CRITICAL ISSUE winter 2002
 The Poetess in America
  — by Annie Finch

— page 3

Form and the Poetess

        Poetess poetry often makes use of poetic forms that were easily imitated by people without access to much formal education, a group which included most women of the eighteenth and nineteenth centuries. Laura Mandell has pointed out the influence of class and gender considerations on such stylistic choices.  Ballad stanzas and iambic tetrameters and trimeters were akin to the popular ballad forms familiar to people of the working classes.  Many poetesses did not have access to the money and time necessary to learn thoroughly the most prestigious poetic meter, iambic pentameter, whose mastery involved reading and studying books by canonical male poets.  This fact alone helped until recently to bar poetesses from the canon of respected writers, a view which John Crowe Ransom made explicit by claiming, in his essay on Dickinson, that she never achieved true greatness as a poet because she did not use iambic pentameter.

        Though many poetesses, notably Maria Brooks, Lydia Sigourney, and Phoebe Cary, did write some poems in iambic pentameter, most favored other meters, including ballad stanzas, anapests, and trochees.  These meters have had a much longer life in oral poetic tradition than in written poetry, and they were frequently used in children's and popular poetry through the mid-twentieth-century.  Because of their association with oral tradition, such meters have often not been varied as subtly as is iambic pentameter, a fact that added to the feeling that poetess's poetry was not as metrically complex as Romantic poetry.  
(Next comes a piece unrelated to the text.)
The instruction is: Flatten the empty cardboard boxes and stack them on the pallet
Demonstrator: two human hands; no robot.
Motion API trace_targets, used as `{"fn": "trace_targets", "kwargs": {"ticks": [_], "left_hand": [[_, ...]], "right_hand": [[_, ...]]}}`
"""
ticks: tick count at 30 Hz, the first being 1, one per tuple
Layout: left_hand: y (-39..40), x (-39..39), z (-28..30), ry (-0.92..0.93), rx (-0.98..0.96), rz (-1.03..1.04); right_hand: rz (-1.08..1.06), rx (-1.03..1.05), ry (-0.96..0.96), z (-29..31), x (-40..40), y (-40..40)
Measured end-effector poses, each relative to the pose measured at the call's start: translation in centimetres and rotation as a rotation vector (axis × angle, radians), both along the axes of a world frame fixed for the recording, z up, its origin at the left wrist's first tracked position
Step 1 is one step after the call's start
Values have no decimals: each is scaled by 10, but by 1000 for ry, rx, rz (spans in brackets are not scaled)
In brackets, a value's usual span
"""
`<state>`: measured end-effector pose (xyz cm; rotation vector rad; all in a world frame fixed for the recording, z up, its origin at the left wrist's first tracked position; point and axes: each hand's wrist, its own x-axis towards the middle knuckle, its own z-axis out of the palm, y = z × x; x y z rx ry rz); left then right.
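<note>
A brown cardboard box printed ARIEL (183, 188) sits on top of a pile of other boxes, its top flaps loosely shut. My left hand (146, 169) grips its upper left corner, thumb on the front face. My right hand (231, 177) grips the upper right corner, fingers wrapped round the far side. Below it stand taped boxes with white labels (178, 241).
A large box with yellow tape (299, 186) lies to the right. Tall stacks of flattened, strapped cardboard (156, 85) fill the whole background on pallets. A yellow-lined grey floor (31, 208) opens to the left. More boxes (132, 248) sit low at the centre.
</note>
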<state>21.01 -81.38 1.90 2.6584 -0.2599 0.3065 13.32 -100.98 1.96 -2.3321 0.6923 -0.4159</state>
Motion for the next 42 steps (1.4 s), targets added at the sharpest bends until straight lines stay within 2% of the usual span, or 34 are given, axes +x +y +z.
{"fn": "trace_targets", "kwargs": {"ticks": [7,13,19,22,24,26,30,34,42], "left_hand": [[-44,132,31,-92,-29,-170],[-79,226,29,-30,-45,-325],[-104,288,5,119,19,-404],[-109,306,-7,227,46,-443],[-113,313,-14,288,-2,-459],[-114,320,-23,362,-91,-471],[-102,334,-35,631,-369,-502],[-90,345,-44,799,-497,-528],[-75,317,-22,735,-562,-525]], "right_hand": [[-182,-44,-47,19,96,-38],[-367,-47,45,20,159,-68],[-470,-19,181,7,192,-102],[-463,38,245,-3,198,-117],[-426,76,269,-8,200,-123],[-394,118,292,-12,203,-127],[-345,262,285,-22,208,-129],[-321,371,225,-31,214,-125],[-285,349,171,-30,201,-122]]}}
        Aside from its insistent meters, one of the key formal aspects of Sentimentist poetry is its free use of repetition.  Repetition is an oral-based poetic technique, undermining the primacy of written over heard language and reminding the eye of the ear’s primacy.  It pulls the reader down from the vicarious bardic literary perch and into the preliterate, childlike, even nonhuman body. The very same qualities that make obvious verbal repetition anathema to the post-romantic twentieth-century reader are the qualities that make it such an integral part of the successful Sentimentist lyric.  Repetition’s qualities of unself-consciousness, physical pleasure in form, orality, and slowness of texture are all qualities intrinstic to poetess's poetry generally.   They connect a Sentimentist lyric to its roots in folk and oral-based poetry.
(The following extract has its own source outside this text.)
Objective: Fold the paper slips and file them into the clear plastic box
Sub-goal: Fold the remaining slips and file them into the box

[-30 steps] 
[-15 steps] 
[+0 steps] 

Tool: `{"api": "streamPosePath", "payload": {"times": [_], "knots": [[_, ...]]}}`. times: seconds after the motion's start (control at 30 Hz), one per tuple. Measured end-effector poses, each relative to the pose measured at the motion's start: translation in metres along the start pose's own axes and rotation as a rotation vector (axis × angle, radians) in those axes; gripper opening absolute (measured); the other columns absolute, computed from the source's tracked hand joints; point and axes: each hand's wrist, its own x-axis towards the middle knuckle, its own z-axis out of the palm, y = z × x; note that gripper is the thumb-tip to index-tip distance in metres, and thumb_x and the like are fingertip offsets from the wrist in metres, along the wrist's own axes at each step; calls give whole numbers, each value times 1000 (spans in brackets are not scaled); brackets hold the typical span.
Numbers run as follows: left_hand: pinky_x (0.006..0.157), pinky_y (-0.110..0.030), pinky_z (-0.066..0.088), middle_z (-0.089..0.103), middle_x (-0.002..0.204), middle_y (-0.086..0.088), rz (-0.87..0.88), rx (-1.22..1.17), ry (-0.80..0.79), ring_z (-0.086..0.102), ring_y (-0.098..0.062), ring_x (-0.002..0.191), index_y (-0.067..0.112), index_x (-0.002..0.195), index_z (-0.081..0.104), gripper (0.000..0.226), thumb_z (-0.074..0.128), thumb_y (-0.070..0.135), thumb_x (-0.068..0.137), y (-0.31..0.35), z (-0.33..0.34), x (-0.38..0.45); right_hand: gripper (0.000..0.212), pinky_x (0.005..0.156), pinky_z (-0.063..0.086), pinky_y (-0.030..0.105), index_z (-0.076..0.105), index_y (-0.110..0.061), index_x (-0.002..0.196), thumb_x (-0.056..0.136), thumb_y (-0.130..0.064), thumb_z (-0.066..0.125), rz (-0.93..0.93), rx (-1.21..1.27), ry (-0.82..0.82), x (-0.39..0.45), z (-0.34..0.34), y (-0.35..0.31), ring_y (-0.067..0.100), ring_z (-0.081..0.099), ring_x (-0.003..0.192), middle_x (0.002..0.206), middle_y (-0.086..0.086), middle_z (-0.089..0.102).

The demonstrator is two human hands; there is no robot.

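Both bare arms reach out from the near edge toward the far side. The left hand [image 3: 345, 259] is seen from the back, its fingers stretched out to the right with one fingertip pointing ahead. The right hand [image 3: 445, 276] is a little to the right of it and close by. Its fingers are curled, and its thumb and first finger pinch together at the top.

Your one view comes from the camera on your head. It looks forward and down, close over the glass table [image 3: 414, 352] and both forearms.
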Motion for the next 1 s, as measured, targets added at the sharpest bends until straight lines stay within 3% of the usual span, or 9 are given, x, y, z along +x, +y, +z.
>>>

        Repetition can function at its most effective to render language unfamiliar and to lend words a totemic power that is not based on their representational powers.   Sara Teasdale's “Let It Be Forgotten,” for example, uses a subtle texture of repetition to enact the process of forgetting, giving the very word "forgotten" a reified presence through insistent repetition and finally covering up the word itself, like the forgotten thing, in snow:

“Let It Be Forgotten”
Let it be forgotten, as a flower is forgotten,
Forgotten as a fire that once was singing gold,
Let it be forgotten forever and ever,
Time is a kind friend, he will make us old.
If anyone asks, say it was forgotten
Long and long ago,
As a flower, as a fire, as a hushed footfall
In a long forgotten snow.

        The word “forgotten” occurs four times in the first stanza, along with one forever” and one “fire.”  The second stanza has only one “forgotten” and one “fire.”  One “flower” and one “footfall” take the place of two of the forgotten “forgottens”; one “forgotten” is buried in snow in the final line; and the final “ forgotten” from the first stanza has, indeed, disappeared without a trace. Teasdale's poem shows an achievement on a literal level of linguistic tangibility, of "opacity," to use experimental poet Charles Bernstein's term.
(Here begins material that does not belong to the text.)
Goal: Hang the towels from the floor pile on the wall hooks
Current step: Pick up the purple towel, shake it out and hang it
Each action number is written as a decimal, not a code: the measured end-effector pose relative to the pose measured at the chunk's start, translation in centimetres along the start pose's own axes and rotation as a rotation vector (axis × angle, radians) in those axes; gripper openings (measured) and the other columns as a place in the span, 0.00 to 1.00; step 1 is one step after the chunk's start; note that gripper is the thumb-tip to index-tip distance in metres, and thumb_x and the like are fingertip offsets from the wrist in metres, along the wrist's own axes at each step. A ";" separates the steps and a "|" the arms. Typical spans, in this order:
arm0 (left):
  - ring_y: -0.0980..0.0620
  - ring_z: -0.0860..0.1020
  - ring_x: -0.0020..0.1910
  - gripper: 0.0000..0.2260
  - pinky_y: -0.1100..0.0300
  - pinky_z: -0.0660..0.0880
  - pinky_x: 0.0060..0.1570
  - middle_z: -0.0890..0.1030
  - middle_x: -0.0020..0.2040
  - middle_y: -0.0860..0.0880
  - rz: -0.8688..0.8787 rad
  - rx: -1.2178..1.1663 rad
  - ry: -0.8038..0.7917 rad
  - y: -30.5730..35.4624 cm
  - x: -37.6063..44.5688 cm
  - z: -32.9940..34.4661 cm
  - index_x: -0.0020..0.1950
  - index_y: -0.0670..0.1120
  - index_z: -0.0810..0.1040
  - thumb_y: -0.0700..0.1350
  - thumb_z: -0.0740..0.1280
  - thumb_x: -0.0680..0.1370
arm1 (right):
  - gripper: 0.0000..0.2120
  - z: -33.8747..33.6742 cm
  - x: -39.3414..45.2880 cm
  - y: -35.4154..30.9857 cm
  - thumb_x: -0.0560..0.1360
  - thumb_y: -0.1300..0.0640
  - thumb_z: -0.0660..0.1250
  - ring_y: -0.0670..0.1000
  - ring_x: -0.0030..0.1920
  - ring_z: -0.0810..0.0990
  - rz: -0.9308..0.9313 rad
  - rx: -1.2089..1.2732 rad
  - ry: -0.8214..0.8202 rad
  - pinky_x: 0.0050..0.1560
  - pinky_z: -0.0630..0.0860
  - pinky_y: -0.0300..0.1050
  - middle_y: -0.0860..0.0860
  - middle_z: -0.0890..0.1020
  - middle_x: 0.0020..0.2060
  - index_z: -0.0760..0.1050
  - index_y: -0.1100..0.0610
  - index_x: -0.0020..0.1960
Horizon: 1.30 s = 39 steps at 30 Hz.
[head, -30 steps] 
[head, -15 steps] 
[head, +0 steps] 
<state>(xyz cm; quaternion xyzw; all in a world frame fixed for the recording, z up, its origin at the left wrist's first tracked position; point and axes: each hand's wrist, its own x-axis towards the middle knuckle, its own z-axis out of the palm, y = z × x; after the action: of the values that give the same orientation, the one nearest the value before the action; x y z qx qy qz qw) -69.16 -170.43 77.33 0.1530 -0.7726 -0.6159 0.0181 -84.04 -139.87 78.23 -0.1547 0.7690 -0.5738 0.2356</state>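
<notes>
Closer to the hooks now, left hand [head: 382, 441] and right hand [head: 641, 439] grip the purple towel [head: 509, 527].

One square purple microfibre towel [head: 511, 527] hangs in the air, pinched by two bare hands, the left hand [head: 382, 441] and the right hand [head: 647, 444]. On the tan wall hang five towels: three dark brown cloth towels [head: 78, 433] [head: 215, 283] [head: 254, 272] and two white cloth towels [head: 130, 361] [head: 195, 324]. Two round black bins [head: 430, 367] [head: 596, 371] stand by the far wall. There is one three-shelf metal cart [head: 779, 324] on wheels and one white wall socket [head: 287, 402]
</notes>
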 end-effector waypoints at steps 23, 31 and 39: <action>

        Repetition in Sentimentist poems appeals to the reader's sense of space, being, and unindividuated consciousness rather than attempting to satisfy desires for discursiveness and a distinct romantic subjectivity.  In Teasdale's “Night Song at Amalfi,” for instance, the device of repetition links the speaker viscerally with the sky and the sea, echoing through the heart of the poem like a vacuum.  At the same time it allows a new mood to enter the poem, as the tone of the concluding question changes from plaintive to defiant in the echoing silence following the repetitions.  But it does all this without words, because repetition is, paradoxically, a wordless technique.

Night Song at Amalfi

I asked the heaven of stars
What I should give my love—
It answered me with silence,
Silence above.
I asked the darkened sea
Down where the fishers go—
It answered me with silence,
Silence below.
Oh, I could give him weeping,
Or I could give him song—
But how can I give silence
My whole life long?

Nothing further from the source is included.